__Problem to work on__: Only lines with the word "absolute" belong in the answer; copy them from the records below.

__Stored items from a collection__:
####################
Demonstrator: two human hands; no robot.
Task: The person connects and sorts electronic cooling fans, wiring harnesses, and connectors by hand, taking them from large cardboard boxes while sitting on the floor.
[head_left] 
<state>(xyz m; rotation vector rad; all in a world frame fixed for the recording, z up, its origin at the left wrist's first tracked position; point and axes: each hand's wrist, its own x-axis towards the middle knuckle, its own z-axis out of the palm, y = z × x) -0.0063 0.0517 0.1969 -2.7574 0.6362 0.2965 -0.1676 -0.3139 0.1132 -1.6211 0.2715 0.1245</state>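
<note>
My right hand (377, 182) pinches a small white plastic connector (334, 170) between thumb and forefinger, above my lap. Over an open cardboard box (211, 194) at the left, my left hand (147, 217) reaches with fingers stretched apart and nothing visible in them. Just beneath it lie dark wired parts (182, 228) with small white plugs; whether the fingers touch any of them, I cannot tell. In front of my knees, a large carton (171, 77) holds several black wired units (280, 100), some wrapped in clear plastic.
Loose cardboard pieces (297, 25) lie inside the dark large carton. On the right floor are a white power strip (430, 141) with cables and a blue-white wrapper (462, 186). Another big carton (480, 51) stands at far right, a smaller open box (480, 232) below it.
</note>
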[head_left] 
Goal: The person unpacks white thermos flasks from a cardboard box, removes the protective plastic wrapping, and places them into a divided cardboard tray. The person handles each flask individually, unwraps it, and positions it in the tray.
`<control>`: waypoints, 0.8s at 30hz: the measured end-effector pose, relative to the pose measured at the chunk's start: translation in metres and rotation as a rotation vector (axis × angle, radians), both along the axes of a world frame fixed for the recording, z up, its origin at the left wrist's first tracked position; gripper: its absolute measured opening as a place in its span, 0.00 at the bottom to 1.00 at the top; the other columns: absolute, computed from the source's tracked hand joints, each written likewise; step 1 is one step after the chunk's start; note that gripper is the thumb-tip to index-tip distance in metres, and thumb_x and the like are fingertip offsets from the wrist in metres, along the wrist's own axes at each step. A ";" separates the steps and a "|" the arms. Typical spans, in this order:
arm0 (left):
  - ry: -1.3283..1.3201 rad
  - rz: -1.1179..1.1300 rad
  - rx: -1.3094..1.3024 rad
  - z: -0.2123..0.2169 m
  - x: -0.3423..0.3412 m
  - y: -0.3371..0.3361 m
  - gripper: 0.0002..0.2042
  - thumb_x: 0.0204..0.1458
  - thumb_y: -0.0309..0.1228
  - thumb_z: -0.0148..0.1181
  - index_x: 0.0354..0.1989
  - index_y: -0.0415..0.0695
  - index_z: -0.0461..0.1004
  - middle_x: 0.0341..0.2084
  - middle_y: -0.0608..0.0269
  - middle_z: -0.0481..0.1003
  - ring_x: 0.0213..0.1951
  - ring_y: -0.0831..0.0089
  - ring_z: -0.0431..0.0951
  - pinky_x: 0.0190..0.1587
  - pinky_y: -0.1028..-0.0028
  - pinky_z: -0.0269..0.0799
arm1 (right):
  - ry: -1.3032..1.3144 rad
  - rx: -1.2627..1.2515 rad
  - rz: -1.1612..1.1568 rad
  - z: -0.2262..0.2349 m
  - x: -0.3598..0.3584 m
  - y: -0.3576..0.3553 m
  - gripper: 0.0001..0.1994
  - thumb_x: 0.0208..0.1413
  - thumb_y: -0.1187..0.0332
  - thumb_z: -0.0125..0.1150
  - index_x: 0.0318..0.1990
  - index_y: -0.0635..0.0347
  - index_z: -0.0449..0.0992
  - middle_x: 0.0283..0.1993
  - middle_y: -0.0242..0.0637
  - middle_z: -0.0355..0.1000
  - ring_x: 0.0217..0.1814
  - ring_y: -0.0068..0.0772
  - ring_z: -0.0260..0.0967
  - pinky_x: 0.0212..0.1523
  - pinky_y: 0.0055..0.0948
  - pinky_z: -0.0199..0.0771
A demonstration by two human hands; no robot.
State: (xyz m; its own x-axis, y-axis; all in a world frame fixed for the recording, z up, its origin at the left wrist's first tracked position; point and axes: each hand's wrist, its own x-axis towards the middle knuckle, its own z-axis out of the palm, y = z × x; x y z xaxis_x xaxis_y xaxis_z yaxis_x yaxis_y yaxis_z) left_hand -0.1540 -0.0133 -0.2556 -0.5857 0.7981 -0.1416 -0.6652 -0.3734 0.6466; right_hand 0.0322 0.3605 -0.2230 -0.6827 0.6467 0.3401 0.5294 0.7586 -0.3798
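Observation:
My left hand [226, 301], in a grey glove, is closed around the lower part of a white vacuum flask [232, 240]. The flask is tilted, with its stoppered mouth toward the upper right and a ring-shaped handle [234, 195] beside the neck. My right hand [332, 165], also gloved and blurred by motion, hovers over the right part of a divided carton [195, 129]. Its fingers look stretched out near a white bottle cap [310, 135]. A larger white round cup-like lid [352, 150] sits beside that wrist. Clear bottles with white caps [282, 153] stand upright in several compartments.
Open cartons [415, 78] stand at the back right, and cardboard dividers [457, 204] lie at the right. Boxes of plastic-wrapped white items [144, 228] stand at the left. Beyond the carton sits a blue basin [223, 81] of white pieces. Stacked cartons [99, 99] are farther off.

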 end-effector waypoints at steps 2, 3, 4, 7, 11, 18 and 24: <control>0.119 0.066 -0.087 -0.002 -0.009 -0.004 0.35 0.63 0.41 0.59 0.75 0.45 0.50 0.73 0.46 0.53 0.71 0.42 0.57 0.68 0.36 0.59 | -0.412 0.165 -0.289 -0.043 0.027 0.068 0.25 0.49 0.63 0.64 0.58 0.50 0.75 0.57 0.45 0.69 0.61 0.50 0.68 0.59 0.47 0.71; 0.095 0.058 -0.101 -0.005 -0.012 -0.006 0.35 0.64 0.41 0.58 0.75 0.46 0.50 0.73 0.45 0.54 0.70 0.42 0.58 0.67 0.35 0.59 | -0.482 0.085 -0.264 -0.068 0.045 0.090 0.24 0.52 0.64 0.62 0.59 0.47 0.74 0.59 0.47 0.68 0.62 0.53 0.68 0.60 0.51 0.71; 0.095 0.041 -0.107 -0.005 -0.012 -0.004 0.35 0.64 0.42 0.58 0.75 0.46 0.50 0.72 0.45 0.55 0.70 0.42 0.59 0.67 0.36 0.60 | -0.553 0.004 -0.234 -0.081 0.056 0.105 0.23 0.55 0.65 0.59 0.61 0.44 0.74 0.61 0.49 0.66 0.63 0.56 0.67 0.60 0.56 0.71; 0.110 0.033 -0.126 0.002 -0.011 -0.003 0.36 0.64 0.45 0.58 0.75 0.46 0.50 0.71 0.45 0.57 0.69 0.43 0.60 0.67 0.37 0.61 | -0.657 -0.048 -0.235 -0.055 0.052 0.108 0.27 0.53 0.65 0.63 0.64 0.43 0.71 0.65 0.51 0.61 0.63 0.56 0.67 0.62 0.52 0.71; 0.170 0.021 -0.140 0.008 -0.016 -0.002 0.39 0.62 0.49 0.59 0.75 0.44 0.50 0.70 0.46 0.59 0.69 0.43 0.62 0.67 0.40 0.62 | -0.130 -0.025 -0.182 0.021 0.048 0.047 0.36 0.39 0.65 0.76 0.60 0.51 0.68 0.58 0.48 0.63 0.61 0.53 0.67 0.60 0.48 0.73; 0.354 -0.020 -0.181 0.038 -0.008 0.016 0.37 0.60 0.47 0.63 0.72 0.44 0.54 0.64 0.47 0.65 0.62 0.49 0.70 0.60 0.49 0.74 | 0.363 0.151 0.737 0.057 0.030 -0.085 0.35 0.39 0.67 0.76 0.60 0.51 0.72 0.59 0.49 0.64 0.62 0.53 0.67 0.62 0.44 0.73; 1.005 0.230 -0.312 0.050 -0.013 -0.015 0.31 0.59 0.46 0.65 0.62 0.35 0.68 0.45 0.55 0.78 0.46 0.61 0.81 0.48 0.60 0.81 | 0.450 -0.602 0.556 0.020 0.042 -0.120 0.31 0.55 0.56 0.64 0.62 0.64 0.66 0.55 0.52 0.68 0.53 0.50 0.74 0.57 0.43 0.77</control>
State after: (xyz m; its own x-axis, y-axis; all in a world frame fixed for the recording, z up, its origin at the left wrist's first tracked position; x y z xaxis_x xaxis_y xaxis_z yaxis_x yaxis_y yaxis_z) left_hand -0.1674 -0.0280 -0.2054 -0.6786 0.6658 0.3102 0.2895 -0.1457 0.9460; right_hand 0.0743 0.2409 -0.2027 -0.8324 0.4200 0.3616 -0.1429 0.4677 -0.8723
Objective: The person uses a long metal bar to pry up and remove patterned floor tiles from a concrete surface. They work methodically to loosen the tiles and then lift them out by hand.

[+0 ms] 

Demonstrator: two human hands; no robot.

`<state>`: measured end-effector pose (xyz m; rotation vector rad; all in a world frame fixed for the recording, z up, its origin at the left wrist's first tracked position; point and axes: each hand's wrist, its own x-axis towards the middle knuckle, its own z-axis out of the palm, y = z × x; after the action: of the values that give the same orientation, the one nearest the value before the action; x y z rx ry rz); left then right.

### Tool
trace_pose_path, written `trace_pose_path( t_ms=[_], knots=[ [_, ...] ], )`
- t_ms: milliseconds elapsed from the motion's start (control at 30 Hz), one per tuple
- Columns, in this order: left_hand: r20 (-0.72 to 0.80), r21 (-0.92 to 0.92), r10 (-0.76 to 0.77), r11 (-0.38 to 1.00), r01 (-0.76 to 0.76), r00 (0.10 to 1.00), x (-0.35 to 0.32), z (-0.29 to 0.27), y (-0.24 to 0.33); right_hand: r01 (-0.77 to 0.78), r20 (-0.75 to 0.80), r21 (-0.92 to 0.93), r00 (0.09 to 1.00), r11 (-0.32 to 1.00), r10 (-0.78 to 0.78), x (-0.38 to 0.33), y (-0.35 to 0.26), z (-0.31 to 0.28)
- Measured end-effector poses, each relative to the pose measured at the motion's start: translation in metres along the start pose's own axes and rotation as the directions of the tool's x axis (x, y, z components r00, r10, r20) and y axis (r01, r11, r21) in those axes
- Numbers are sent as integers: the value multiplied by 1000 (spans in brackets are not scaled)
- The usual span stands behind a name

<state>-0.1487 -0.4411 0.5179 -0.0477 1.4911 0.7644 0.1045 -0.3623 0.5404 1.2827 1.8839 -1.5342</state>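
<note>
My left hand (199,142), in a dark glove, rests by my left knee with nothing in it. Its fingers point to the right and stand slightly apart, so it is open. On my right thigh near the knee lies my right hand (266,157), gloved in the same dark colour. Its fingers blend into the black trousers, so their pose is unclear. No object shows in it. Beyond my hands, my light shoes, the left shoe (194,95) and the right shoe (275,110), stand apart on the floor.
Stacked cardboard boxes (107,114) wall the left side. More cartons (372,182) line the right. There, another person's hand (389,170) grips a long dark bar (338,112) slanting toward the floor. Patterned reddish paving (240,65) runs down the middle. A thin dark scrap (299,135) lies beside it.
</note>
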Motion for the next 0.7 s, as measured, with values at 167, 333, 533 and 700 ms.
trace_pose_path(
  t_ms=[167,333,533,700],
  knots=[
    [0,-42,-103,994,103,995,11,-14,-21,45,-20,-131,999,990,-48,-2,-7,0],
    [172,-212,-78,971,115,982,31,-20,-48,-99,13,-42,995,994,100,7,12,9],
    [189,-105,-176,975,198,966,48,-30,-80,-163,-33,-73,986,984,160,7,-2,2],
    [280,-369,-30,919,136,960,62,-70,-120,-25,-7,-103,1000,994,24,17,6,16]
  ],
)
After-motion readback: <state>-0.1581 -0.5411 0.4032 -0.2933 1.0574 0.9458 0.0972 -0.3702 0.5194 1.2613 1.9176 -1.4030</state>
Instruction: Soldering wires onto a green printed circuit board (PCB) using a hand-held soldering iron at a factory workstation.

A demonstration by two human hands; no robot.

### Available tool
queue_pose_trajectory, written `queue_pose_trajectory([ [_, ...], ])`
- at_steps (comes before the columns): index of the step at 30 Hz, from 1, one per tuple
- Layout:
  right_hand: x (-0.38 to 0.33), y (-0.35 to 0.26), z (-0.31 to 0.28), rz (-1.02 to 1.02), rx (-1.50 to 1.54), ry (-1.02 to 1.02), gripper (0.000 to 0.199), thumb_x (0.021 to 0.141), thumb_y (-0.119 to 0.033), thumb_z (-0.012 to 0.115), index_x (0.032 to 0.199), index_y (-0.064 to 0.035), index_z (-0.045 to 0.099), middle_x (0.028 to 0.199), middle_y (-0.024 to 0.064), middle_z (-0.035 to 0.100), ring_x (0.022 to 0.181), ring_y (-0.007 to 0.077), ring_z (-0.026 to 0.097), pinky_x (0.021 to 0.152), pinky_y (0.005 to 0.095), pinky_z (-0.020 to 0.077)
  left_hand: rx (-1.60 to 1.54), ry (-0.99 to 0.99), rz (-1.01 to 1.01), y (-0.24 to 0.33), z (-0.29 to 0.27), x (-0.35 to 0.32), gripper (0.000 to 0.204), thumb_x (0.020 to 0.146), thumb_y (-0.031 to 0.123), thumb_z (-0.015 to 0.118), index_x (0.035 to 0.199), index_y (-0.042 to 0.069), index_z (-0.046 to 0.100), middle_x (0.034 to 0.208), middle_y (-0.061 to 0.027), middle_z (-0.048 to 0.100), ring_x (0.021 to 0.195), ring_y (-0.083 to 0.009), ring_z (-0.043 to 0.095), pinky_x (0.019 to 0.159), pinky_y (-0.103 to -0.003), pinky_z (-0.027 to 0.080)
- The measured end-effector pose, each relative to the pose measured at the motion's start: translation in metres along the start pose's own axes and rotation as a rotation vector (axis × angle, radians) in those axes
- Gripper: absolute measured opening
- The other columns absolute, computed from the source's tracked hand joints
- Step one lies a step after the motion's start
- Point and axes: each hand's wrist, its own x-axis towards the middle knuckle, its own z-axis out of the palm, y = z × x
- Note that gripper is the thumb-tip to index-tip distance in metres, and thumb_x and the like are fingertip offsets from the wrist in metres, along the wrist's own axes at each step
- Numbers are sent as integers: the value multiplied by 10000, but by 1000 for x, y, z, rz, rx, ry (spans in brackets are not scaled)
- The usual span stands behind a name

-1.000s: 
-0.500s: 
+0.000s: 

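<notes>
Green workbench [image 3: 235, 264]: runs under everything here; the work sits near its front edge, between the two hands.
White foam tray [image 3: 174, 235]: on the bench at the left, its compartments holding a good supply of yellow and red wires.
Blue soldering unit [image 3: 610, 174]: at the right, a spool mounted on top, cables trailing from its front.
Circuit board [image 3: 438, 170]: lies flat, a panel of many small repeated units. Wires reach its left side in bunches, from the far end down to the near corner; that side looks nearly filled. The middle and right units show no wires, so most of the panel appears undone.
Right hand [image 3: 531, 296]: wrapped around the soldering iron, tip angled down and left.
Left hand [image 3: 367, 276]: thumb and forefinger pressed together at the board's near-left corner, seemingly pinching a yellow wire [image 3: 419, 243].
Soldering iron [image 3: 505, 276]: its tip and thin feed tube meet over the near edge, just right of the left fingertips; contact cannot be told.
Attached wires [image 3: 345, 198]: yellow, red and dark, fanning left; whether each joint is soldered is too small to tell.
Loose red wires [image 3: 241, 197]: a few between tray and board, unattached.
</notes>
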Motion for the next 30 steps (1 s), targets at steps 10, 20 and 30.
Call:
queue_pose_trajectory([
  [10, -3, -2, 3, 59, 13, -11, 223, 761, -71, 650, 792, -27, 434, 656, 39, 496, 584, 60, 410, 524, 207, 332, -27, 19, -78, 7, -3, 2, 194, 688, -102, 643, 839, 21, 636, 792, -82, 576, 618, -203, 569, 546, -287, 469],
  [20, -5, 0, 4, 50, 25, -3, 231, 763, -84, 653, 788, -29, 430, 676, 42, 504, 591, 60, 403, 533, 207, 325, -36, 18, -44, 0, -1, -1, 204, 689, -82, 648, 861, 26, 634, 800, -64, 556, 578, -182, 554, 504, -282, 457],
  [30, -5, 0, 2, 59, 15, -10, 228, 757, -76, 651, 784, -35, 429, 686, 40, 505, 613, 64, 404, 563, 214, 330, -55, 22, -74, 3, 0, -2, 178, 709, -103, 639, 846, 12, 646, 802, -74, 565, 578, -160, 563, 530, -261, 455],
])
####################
__Result of the exercise__:
`<control>`: waypoints, 0.8s at 30hz: the measured end-effector pose, relative to the pose measured at the chunk's start: translation in metres and rotation as a rotation vector (axis × angle, radians), both along the axes of a world frame fixed for the recording, z up, its origin at the left wrist's first tracked position; gripper: its absolute measured opening as a place in its span, 0.00 at the bottom to 1.00 at the top; the other columns: absolute, computed from the source's tracked hand joints, each written likewise; step 1 is one step after the chunk's start; note that gripper is the thumb-tip to index-tip distance in metres, and thumb_x and the like are fingertip offsets from the wrist in metres, along the wrist's own axes at each step. A ";" separates the steps and a "|" the arms. Typical spans, in this order:
- Gripper: absolute measured opening
- The other columns absolute, computed from the source's tracked hand joints

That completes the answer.